• What you should do: Produce the lines from the one containing "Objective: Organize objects" through the end of the material exactly as they appear, both ends included, and leave the pictures out.

** Data below follows **

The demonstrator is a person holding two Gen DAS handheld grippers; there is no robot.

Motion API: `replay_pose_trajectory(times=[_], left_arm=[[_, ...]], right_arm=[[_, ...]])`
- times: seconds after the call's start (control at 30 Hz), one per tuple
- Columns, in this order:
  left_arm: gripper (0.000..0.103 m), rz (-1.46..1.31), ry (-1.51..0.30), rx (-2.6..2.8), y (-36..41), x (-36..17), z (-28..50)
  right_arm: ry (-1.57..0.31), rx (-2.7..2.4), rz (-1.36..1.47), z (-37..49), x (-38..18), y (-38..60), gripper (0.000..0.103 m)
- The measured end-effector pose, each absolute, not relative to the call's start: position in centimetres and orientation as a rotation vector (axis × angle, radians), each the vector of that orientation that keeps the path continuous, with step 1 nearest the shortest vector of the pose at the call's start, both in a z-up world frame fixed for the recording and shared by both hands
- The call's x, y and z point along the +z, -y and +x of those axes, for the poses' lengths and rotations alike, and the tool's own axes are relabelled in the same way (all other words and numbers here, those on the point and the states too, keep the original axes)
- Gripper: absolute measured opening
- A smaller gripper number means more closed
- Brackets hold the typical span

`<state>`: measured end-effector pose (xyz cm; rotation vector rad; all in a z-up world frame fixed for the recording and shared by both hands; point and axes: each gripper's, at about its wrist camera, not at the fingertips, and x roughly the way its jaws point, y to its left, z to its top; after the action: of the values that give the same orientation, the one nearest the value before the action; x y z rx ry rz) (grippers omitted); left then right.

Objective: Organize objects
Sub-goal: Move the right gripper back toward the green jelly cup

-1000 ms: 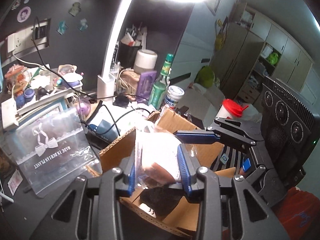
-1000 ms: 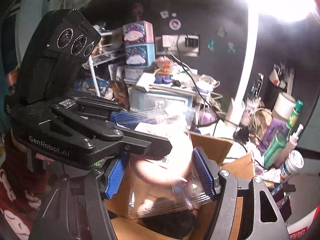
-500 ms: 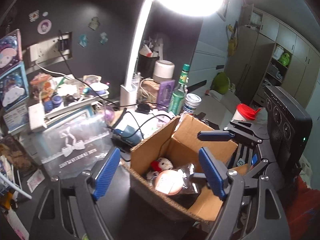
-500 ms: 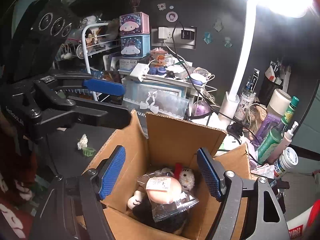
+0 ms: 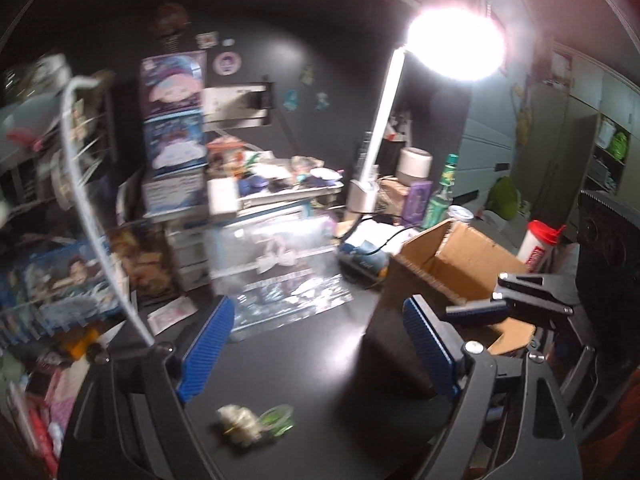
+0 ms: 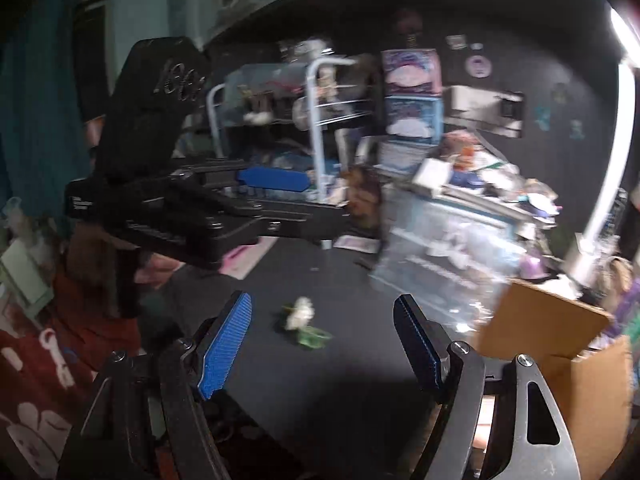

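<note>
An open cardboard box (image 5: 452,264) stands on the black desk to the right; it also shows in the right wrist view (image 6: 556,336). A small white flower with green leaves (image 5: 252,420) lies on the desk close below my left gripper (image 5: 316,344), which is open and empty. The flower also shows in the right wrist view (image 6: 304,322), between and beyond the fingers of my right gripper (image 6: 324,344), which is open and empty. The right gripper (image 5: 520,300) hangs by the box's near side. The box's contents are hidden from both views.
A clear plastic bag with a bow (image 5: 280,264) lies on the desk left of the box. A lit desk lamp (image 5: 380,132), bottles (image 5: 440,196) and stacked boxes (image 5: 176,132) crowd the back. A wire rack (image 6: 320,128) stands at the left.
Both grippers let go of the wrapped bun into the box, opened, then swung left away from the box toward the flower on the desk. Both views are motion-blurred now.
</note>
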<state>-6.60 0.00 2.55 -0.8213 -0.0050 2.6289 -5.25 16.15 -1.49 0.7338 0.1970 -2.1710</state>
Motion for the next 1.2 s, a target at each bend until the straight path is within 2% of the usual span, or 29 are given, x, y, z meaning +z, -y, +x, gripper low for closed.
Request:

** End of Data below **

• Response area:
Objective: Organize objects
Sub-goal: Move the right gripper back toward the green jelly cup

-1000 ms: 
-1000 ms: 
-500 ms: 
-500 ms: 
+0 ms: 
+0 ms: 

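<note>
An open cardboard box (image 5: 452,264) stands on the black desk to the right; it also shows in the right wrist view (image 6: 556,336). A small white flower with green leaves (image 5: 252,420) lies on the desk close below my left gripper (image 5: 316,344), which is open and empty. The flower also shows in the right wrist view (image 6: 304,322), between and beyond the fingers of my right gripper (image 6: 324,344), which is open and empty. The right gripper (image 5: 520,300) hangs by the box's near side. The box's contents are hidden from both views.
A clear plastic bag with a bow (image 5: 280,264) lies on the desk left of the box. A lit desk lamp (image 5: 380,132), bottles (image 5: 440,196) and stacked boxes (image 5: 176,132) crowd the back. A wire rack (image 6: 320,128) stands at the left.
Both grippers let go of the wrapped bun into the box, opened, then swung left away from the box toward the flower on the desk. Both views are motion-blurred now.
</note>
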<state>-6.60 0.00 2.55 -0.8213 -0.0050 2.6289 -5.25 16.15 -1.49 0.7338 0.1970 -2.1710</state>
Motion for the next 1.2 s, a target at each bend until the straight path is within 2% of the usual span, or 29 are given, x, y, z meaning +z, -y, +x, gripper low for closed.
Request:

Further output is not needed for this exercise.